* THE PROBLEM: Reproduce every record exactly.

Dataset excerpts:

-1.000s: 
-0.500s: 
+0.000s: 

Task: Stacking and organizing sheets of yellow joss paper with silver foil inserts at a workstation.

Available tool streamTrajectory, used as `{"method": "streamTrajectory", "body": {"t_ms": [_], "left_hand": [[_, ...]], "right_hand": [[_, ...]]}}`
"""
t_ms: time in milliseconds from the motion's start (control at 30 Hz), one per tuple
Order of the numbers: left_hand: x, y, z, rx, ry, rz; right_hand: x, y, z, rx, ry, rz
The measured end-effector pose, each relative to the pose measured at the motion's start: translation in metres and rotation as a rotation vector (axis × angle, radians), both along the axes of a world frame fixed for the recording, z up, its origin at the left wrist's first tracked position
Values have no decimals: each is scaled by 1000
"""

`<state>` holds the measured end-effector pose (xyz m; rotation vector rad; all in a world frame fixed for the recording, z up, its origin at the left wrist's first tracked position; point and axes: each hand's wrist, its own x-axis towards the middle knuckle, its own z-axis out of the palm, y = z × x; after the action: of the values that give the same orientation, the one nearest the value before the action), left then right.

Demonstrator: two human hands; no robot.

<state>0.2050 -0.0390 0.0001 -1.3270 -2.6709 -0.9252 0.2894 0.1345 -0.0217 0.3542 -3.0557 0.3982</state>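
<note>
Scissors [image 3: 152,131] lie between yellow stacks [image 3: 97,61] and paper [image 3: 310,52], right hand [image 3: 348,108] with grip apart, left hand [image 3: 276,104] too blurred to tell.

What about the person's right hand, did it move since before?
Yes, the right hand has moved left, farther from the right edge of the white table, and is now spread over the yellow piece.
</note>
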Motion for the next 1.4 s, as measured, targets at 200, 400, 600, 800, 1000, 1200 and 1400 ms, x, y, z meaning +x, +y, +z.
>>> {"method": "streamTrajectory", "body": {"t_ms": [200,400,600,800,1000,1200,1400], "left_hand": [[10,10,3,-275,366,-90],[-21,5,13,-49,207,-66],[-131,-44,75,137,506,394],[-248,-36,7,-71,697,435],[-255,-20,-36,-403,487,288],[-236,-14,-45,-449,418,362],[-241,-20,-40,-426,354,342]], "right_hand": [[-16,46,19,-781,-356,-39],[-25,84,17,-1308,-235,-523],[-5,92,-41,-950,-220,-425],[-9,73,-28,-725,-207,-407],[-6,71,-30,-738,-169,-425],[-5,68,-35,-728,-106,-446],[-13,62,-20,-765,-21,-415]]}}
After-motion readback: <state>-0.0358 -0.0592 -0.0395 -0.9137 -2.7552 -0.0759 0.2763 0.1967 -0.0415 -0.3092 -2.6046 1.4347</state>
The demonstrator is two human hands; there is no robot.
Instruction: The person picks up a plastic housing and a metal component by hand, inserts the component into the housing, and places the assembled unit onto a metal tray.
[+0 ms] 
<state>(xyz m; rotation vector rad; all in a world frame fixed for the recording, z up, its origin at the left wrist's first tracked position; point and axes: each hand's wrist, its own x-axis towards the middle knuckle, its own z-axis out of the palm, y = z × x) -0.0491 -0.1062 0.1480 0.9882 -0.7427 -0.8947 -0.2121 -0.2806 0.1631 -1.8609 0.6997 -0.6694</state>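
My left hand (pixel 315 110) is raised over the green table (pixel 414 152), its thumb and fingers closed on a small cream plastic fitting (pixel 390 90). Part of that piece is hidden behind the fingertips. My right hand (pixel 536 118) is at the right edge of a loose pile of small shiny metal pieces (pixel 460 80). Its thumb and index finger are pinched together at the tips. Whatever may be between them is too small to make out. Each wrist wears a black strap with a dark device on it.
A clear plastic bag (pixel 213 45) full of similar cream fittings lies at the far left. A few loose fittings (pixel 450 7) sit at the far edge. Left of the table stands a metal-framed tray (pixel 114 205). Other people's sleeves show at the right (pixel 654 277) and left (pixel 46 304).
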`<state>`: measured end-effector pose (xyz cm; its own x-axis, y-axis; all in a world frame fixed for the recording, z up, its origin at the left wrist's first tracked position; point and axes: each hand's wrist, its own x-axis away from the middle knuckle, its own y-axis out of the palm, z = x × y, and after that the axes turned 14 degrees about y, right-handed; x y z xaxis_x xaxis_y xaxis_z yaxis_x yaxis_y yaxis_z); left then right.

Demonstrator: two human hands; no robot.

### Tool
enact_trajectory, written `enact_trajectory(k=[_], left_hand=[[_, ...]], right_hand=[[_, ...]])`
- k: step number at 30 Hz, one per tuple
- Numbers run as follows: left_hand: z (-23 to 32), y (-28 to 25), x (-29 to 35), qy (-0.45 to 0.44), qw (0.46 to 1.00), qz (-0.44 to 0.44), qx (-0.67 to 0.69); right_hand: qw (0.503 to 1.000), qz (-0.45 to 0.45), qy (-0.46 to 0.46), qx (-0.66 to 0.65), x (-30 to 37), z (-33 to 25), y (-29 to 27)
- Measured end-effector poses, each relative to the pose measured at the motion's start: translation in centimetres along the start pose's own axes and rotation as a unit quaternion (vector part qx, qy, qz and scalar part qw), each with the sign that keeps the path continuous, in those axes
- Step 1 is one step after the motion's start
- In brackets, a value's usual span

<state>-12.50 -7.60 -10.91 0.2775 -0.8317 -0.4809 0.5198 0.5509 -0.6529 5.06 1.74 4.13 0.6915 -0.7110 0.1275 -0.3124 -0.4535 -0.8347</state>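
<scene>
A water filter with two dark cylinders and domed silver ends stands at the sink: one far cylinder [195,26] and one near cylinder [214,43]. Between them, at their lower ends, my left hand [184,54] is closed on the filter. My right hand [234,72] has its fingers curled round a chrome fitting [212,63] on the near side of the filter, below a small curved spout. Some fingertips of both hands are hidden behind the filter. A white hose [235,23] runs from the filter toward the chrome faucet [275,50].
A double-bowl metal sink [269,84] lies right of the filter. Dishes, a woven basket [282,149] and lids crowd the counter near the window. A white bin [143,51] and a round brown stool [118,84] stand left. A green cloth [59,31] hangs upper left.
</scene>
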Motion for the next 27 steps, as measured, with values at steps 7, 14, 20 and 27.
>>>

* REPLY:
-1.000s: 
-0.500s: 
+0.000s: 

Task: Stacking and organizing sheets of yellow joss paper with silver foil inserts at a workstation.

Available tool streamTrajectory, used as `{"method": "streamTrajectory", "body": {"t_ms": [_], "left_hand": [[_, ...]], "right_hand": [[_, ...]]}}`
"""
t_ms: time in milliseconds from the motion's start (control at 30 Hz), one per tuple
Order of the numbers: left_hand: x, y, z, rx, ry, rz; right_hand: x, y, z, rx, ry, rz
The measured end-effector pose, each relative to the pose measured at the motion's start: translation in metres and rotation as a rotation vector (axis × angle, radians), both along the axes of a world frame fixed for the recording, z up, its origin at the left wrist's first tracked position
Values have no decimals: each is scaled by 1000
"""

`<state>` holds the measured end-effector pose (xyz m; rotation vector rad; all in a world frame fixed for the recording, z up, its origin at the left wrist's first tracked position; point and axes: each hand's wrist, its own x-axis towards the middle knuckle, its own z-axis out of the palm, y = z × x; after the action: of the values that give the same orientation, the one nearest the value before the action), left then right.

Demonstrator: two human hands; no robot.

<state>0.2050 -0.0390 0.0001 -1.3270 -2.6709 -0.9252 0.2894 0.1345 -0.0217 0.3542 -3.0557 0.3982</state>
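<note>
Scissors [image 3: 152,131] lie between yellow stacks [image 3: 97,61] and paper [image 3: 310,52], right hand [image 3: 348,108] with grip apart, left hand [image 3: 276,104] too blurred to tell.

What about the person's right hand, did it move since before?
Yes, the right hand has moved left, farther from the right edge of the white table, and is now spread over the yellow piece.
</note>
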Motion for the next 1.4 s, as measured, targets at 200, 400, 600, 800, 1000, 1200 and 1400 ms, x, y, z meaning +x, +y, +z.
>>> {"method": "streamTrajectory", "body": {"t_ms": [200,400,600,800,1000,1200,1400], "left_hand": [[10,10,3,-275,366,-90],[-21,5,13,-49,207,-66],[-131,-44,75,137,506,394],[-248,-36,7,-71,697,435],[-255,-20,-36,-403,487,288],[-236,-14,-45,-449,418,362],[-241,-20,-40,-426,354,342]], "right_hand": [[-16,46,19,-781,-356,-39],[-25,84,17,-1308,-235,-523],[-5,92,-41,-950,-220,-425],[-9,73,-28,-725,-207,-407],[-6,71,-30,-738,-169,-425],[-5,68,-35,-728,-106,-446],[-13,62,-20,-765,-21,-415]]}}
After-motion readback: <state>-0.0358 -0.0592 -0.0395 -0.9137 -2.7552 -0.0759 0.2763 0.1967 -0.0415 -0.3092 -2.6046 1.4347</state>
The demonstrator is two human hands; there is no robot.
Instruction: The person picks up a plastic housing and a metal component by hand, inserts the component into the housing, and places the assembled unit onto a metal tray.
[+0 ms] 
<state>(xyz m; rotation vector rad; all in a world frame fixed for the recording, z up, its origin at the left wrist's first tracked position; point and axes: each hand's wrist, its own x-axis towards the middle knuckle, its own z-axis out of the palm, y = z × x) -0.0491 -0.1062 0.1480 0.9882 -0.7427 -0.8947 -0.2121 -0.2806 0.1631 -1.8609 0.6997 -0.6694</state>
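My left hand (pixel 315 110) is raised over the green table (pixel 414 152), its thumb and fingers closed on a small cream plastic fitting (pixel 390 90). Part of that piece is hidden behind the fingertips. My right hand (pixel 536 118) is at the right edge of a loose pile of small shiny metal pieces (pixel 460 80). Its thumb and index finger are pinched together at the tips. Whatever may be between them is too small to make out. Each wrist wears a black strap with a dark device on it.
A clear plastic bag (pixel 213 45) full of similar cream fittings lies at the far left. A few loose fittings (pixel 450 7) sit at the far edge. Left of the table stands a metal-framed tray (pixel 114 205). Other people's sleeves show at the right (pixel 654 277) and left (pixel 46 304).
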`<state>`: measured end-effector pose (xyz cm; its own x-axis, y-axis; all in a world frame fixed for the recording, z up, its origin at the left wrist's first tracked position; point and axes: each hand's wrist, its own x-axis away from the middle knuckle, its own y-axis out of the palm, z = x × y, and after that the axes turned 14 degrees about y, right-handed; x y z xaxis_x xaxis_y xaxis_z yaxis_x yaxis_y yaxis_z); left then right.

Demonstrator: two human hands; no robot.

### Tool
enact_trajectory, written `enact_trajectory(k=[_], left_hand=[[_, ...]], right_hand=[[_, ...]])`
- k: step number at 30 Hz, one per tuple
- Numbers run as follows: left_hand: z (-23 to 32), y (-28 to 25), x (-29 to 35), qy (-0.45 to 0.44), qw (0.46 to 1.00), qz (-0.44 to 0.44), qx (-0.67 to 0.69); right_hand: qw (0.503 to 1.000), qz (-0.45 to 0.45), qy (-0.46 to 0.46), qx (-0.66 to 0.65), x (-30 to 37), z (-33 to 25), y (-29 to 27)
- Measured end-effector poses, each relative to the pose measured at the motion's start: translation in centimetres along the start pose's own axes and rotation as a unit quaternion (vector part qx, qy, qz and scalar part qw), each with the sign that keeps the path continuous, in those axes
- Step 1 is one step after the motion's start
- In brackets, a value's usual span

<state>-12.50 -7.60 -10.91 0.2775 -0.8317 -0.4809 0.5198 0.5509 -0.6529 5.06 1.74 4.13 0.6915 -0.7110 0.1275 -0.3124 -0.4535 -0.8347</state>
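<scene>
A water filter with two dark cylinders and domed silver ends stands at the sink: one far cylinder [195,26] and one near cylinder [214,43]. Between them, at their lower ends, my left hand [184,54] is closed on the filter. My right hand [234,72] has its fingers curled round a chrome fitting [212,63] on the near side of the filter, below a small curved spout. Some fingertips of both hands are hidden behind the filter. A white hose [235,23] runs from the filter toward the chrome faucet [275,50].
A double-bowl metal sink [269,84] lies right of the filter. Dishes, a woven basket [282,149] and lids crowd the counter near the window. A white bin [143,51] and a round brown stool [118,84] stand left. A green cloth [59,31] hangs upper left.
</scene>
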Motion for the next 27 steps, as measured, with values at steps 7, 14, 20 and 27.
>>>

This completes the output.